Re: Debunking the PGP backdoor myth for good. [was RE: Hypothesis: PGP backdoor (was: A security bug in PGP products?)]
On 8/28/06, Dave Korn <[EMAIL PROTECTED]> wrote: The author has made the *exact* same error as when someone comes up with a magical compression algorithm that they say can compress absolutely any data down to a tiny size. They always get the data to compress, sure, but they always have problems with the decompression stage. They tend to think that this is just a minor bug in their decompressor they need more time to work on, but no amount of time will let them work around the fundamental mathematical fact that they've not got sufficient information in their compressed file to reconstruct the original. Thanks, sorry for the hassle, me (and others) should've checked it before asking. Ad. compression algorithm: I conjecture there exists an algorithm (not necessarily *finite*) that can compress large numbers (strings/files/...) into "small" space, more precisely, it can compress number that is N bytes long into O(P(log N)) bytes, for some polynomial P. Here's a lead: Take as an example group of Z_p* with p prime (in another words: DLP).
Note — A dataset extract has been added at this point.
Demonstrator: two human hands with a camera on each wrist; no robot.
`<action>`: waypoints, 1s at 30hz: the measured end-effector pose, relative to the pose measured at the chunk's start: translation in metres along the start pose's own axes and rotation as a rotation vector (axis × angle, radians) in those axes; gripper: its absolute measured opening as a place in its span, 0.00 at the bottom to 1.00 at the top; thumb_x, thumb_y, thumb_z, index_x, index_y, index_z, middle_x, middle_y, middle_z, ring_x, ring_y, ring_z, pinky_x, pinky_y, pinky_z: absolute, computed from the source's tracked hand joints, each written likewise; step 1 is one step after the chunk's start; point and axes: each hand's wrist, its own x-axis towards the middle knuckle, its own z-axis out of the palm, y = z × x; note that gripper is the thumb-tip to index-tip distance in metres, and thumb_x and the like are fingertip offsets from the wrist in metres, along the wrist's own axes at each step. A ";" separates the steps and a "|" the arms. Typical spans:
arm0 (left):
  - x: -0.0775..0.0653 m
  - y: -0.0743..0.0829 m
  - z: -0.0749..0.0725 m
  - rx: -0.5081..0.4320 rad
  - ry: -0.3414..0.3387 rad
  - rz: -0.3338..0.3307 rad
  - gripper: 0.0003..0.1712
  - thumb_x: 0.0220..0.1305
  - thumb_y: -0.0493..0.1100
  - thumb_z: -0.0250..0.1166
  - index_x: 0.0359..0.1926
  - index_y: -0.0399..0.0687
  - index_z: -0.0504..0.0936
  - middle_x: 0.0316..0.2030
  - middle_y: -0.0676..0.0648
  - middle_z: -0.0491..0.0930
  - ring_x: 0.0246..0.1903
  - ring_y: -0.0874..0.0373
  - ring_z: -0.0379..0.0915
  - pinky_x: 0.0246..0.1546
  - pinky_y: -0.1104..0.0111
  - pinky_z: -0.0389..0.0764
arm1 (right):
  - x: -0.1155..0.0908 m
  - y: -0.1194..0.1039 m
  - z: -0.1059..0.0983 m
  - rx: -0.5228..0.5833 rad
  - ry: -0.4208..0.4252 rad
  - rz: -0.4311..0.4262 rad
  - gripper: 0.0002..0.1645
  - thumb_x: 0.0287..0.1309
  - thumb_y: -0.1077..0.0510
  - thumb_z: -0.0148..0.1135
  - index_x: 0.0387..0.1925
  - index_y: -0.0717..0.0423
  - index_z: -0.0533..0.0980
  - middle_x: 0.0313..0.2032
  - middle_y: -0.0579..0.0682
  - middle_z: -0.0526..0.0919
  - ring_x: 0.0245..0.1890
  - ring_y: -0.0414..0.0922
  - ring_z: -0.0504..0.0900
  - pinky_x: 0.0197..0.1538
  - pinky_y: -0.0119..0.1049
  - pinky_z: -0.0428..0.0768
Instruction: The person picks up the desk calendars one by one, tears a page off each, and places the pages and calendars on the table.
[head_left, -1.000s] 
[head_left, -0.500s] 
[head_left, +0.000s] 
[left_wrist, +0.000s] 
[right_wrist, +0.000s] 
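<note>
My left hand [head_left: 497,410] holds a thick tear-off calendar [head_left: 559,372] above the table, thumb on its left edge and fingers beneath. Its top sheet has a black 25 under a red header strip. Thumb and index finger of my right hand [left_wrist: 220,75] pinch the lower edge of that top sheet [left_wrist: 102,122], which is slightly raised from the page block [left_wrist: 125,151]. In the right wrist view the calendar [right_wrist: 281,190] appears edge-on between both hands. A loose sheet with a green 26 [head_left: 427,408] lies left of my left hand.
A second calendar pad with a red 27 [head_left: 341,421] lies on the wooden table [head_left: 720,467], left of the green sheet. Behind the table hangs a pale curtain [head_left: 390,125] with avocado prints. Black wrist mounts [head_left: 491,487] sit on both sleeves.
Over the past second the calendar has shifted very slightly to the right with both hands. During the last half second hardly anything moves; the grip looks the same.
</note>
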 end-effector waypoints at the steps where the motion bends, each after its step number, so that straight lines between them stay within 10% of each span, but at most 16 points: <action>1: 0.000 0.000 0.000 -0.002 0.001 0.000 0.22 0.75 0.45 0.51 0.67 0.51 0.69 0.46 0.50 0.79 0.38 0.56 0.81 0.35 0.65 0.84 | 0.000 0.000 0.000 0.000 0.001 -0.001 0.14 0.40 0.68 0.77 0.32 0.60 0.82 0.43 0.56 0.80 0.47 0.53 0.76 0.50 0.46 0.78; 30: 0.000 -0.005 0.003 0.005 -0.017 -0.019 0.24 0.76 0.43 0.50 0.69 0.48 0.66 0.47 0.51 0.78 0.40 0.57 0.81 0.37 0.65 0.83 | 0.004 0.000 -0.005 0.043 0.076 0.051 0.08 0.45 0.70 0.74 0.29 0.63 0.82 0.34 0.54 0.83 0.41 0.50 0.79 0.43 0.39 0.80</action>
The triplet (Z, p, generator g) is a compression of a string of p-1 numbers, each number about log2(p) bits. (legend: DTM - deterministic Turing machine, NTM - nondeterministic Turing machine) There exists a way (not necessarily fast/polynomial with DTM) that a lot of strings can be compressed into the mentioned triplets. There are \phi(p-1) different strings that can be compressed with these triplets. Exact number of course depends on factorization of p-1. Decompression is simple: take generator g and compute g, g^2, g^3, g^4, ... in Z_p* I conjecture that for every permutation on 1..N there exists a function that compresses the permutation into a "short" representation. It is possible that only NTM, possibly with infinite algorithm (e.g. a human) can do it in some "short finite time". Again, I could've/should've proven or disproven the conjecture, I just don't want to do it - yet ;-) Thanks OM - The Cryptography Mailing List Unsubscribe by sending "unsubscribe cryptography" to [EMAIL PROTECTED]
Debunking the PGP backdoor myth for good. [was RE: Hypothesis: PGP backdoor (was: A security bug in PGP products?)]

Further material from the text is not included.